Mixed-type datasets #58

amir-ghasemi · 2018-03-16T15:59:27Z

Thanks for sharing the great algorithm and library!

Wondering what would be the recommended way of feeding mixed-type data with some categorical features to UMAP? Binary encoding (possibly with appropriate distance metrics)?

lmcinnes · 2018-03-16T20:34:20Z

This is actually a problem I am working towards solving in general, but I do not yet have all the bits and pieces required in place in the code yet, so unfortunately there is no easy pluggable solution at this time. As a teaser of what is to come, if you have just one categorical data column you can use the 0.3dev branch and do a fit with X as the numerical data and y as the single categorical column (cast to 0-up integers, one for each category). This is the upcoming supervised (and semi-supervised) dimension reduction. Going a step further is not really well supported yet, but working off the current master on github you can theoretically do something like the following ... first split the data into numeric and categorical, then binarize the categorical data (pd.get_dummies or similar). The something along the lines of:

fit1 = umap.UMAP().fit(numeric_data)
fit2 = umap.UMAP(metric='dice').fit(categorical_data)
prod_graph = fit1.graph.multiply(fit2.graph)
new_graph = 0.99 * prod_graph + 0.01 * (fit1.graph + fit2.graph - prod_graph)
embedding = umap.umap_.simplicial_set_embedding(new_graph, fit1.n_components, fit1.initial_alpha, fit1.a, fit1.b, fit1.gamma, fit1.negative_sample_rate, 200, fit1.init, np.random, False)

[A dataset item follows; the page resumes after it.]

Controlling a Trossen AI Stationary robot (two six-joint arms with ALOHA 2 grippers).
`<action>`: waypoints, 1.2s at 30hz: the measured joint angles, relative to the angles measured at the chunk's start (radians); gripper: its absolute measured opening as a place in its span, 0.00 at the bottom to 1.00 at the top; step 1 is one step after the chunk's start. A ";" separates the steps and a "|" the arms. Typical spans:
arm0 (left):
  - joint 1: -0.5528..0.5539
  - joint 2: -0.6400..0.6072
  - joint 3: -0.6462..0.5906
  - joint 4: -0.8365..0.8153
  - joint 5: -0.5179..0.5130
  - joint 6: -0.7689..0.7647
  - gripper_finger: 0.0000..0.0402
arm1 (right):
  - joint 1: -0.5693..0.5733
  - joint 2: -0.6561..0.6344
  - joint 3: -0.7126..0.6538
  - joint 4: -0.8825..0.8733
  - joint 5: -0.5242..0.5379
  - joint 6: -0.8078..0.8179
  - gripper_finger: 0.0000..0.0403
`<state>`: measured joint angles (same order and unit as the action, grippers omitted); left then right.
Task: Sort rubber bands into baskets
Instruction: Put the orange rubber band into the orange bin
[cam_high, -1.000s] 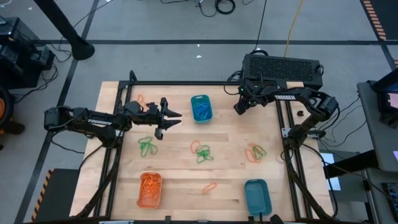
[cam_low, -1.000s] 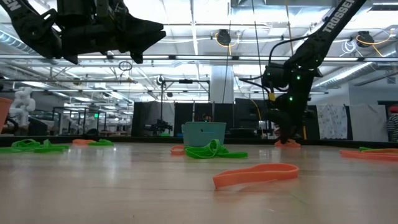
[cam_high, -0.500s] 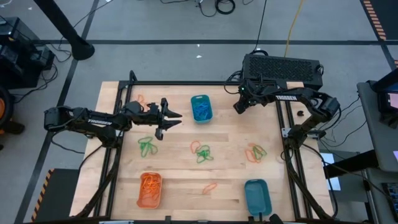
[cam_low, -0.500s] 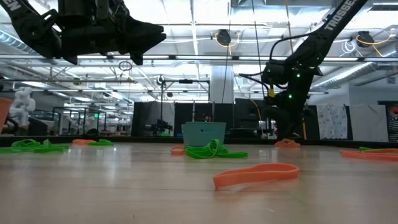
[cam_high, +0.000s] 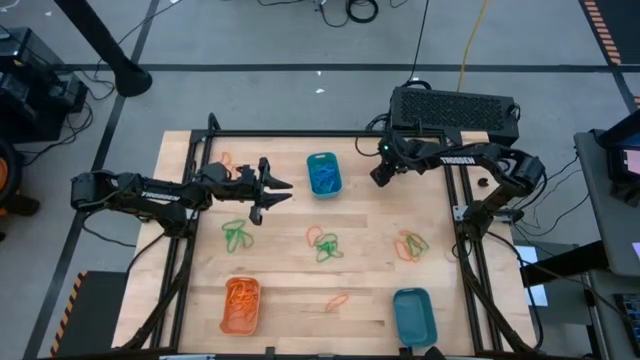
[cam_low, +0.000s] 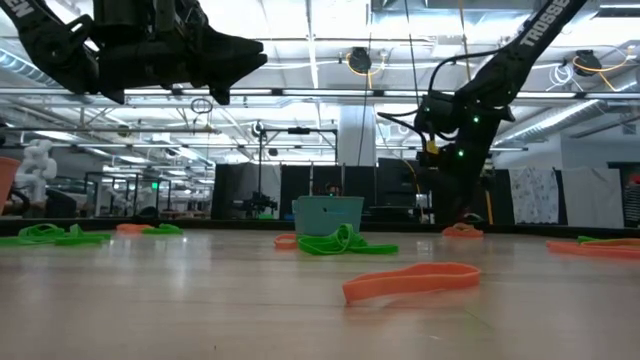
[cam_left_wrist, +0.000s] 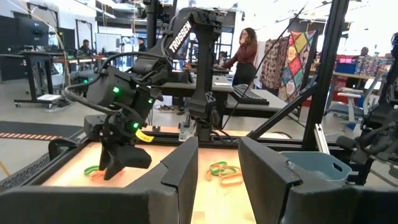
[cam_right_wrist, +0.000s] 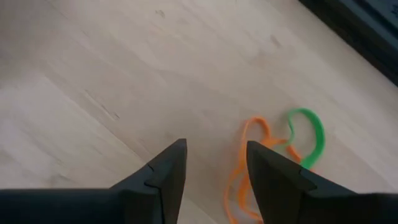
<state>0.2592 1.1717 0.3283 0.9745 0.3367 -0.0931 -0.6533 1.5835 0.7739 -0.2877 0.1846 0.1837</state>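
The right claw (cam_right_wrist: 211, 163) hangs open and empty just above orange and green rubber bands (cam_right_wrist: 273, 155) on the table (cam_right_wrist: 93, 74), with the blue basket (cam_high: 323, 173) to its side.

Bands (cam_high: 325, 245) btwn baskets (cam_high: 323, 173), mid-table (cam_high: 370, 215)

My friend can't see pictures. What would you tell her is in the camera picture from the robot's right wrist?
The right gripper, open with nothing between its dark fingers, hangs above a pale wooden table. Just ahead of it, an orange rubber band and a green rubber band lie tangled together.
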 joint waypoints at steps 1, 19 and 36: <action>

More interesting things can be done with more mixed data, but it's really built off variations on this sort of approach.

amir-ghasemi · 2018-03-16T20:38:18Z

Thanks Leland! This makes sense. The example you provided is great. I will give it a try and report back.

jay-reynolds · 2018-09-08T18:25:59Z

Hi, I'm using umap 0.3.2 and trying the approach outlined above but running into problems in that the resulting embedding produces a single, centered globular distribution, whereas the separate embeddings of my two distinct feature types (interval vs categorical) exhibit interesting structure.

I've done the following, for instance:

fit1 = umap.UMAP(metric='braycurtis').fit(df_b.values)
fit2 = umap.UMAP(metric='jaccard').fit(df_dummies.values)
prod_graph = fit1.graph_.multiply(fit2.graph_)
new_graph = 0.99 * prod_graph + 0.01 * (fit1.graph_ + fit2.graph_ - prod_graph)
embedding = umap.umap_.simplicial_set_embedding(fit1._raw_data, new_graph, fit1.n_components, 
                                                fit1.initial_alpha, fit1._a, fit1._b, 
                                                fit1.repulsion_strength, fit1.negative_sample_rate, 
                                                200, fit1.init, np.random, fit1.metric, 
                                                fit1._metric_kwds, False)

It wasn't clear what I should have used for the data parameter in simplicial_set_embedding(). I tried both fit1._raw_data and fit2._raw_data, but neither alone seems appropriate here -- both produce similar results (a single diffuse blob).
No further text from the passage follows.